Chapter 274: (Black Box) (1/2)

Herod exited the simulation and fell to his hands and knees on the floor, vomiting up a glowing torrent of code as his 'physical' form tried to rebalance with what he had experienced. After a few moments he stood up, deleted the puddle of code, and summoned a 'damp' cloth to wipe his face with. He moved over to a table, set down the cloth, and picked up a bottle. He pulled the cork free with his teeth, spit it into his other hand, and took a long drink out of it. He swished it around in his mouth, spit it on the floor, revealing more strings of burning hateful code in the code of the 'drink' then swallowed the next mouthful before deleting the new puddle.

Around him alarms were shrieking and the lights were pulsing red, but he didn't notice as he took another long drink off the bottle.

To understand the particle, I must become the particle, he thought to himself, leaning against the table. He wiped his forehead and took another drink of the electronic intoxicant, feeling the 'burn' as it moved into his stomach and minorly disrupted his core coding.

It had almost killed him.

He staggered over to the dataslate and wrote on it: ”Science is the search for truth in the forest fire of the mind as everyone else attempts to convince you to stay in the shade.”

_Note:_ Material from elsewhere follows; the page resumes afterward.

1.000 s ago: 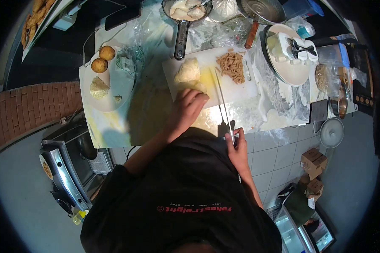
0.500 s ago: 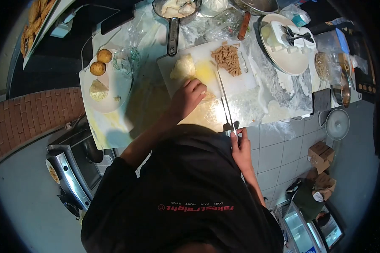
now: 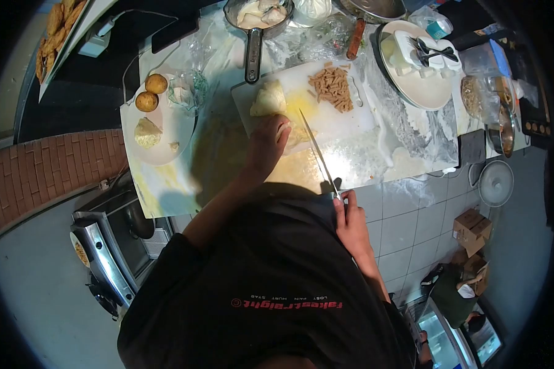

He stared at it for a long moment then shook his head.

He knew he was on the right track. Not to solving the entire thing, but for his discipline. For his chosen field of study.

My past self is a blind child attempting to understand the room I was crawling through, he thought to himself.

He giggled at the image of it then took another long drink. The alarm cut off and the lights went back to normal while he had the bottle tipped up.

Taking another drink Herod moved over to a blank board, drawing a simple pattern.

A figure eight with one side marked + and the other side marked 'n', a circle around the figure eight with a single circle on the line marked -.

Deuterium, he thought. He drew two more atomic structures. Protium. Hydrogen.

He closed his eyes, swallowing to avoid vomiting again just at the drawings.

In raw abundance on ancient Terra. Combined with oxygen, it was everything. Oxygen to carbon monoxide or carbon dioxide or dihydrogen monoxide. Everything. Fuel, life, death, everything, he thought to himself. From the seas our parents crawled out of to wars.

This time he managed to summon up a trash can to throw up in. The glowing blue and silver code still contained strings of raw red code mixed in.

I'm on the right track. I know it, he thought to himself, setting the trashcan down after rinsing out his mouth with the 'whiskey' again. Of course the first thing they would invert would be a deuterium atom.

His hands shook as he sat down and put his face in his hands, trying to hold on to the data that burned inside of him.

There was a slow chime for admittance and Herod looked up, his digital face looking somehow older.

”Enter,” he said.

It was the muscular brown skinned and bearded version of his host.

”You just wrecked super-array seven, eleven, thirteen, fourteen, and twenty-two,” he said, folding his arms and leaning against the wall. ”Seven, fourteen and twenty-two have burnt out cores. Thirteen melted into a literal puddle of slag,” his eyes narrowed. ”What did you do?”

Herod coughed a few times and took a swig off the bottle. ”I ran a simulation with myself as a particle.”

”That's all?” Victor asked, raising one eyebrow. ”That shouldn't have crashed the system.”

”I inverted one of the deuterium atoms attached to a heavy water molecule,” Herod said. He coughed again and retched before looking up. ”I pulled the other two with me. The last time it failed, not enough processing power, so I assigned the heavy water atoms to seven, fourteen, and twenty-two and had eleven run the inversion process. Thirteen was supposed to simulate the space I was in.”

Victor waved up a chair and sat down. ”And?”

”I went somewhere, just for a second,” Herod said. He closed his eyes and gasped sharply. ”I can't seem to hold onto the data. I did an emergency data purge when I dropped back into my body.”

”Describe it,” Victor ordered.

”I felt like I was falling in every direction at once. Then I heard what sounded like screaming, then I could see colors that don't exist, can't exist, colors that hurt my brain. I could see shadows twisting and writhing. Everything was one fire, a fire that wouldn't go out, wouldn't diminish, full of pain, agony and madness.”

Victor snapped his fingers twice then waved up a bottle of what looked like thick oil. He moved over to Herod and knelt down, handing the DS the bottle.

”Drink this, son,” he said softly.

Herod took and gulped at it greedily. It tasted like complete ass and burned like fire going down, but it blurred his code and he relaxed.

”Sorry,” he said.

”Don't be,” Victor said. He summoned up a damp cloth and wiped the back of Herod's neck. ”You're lucky the super-arrays and it dumped you here,” he said.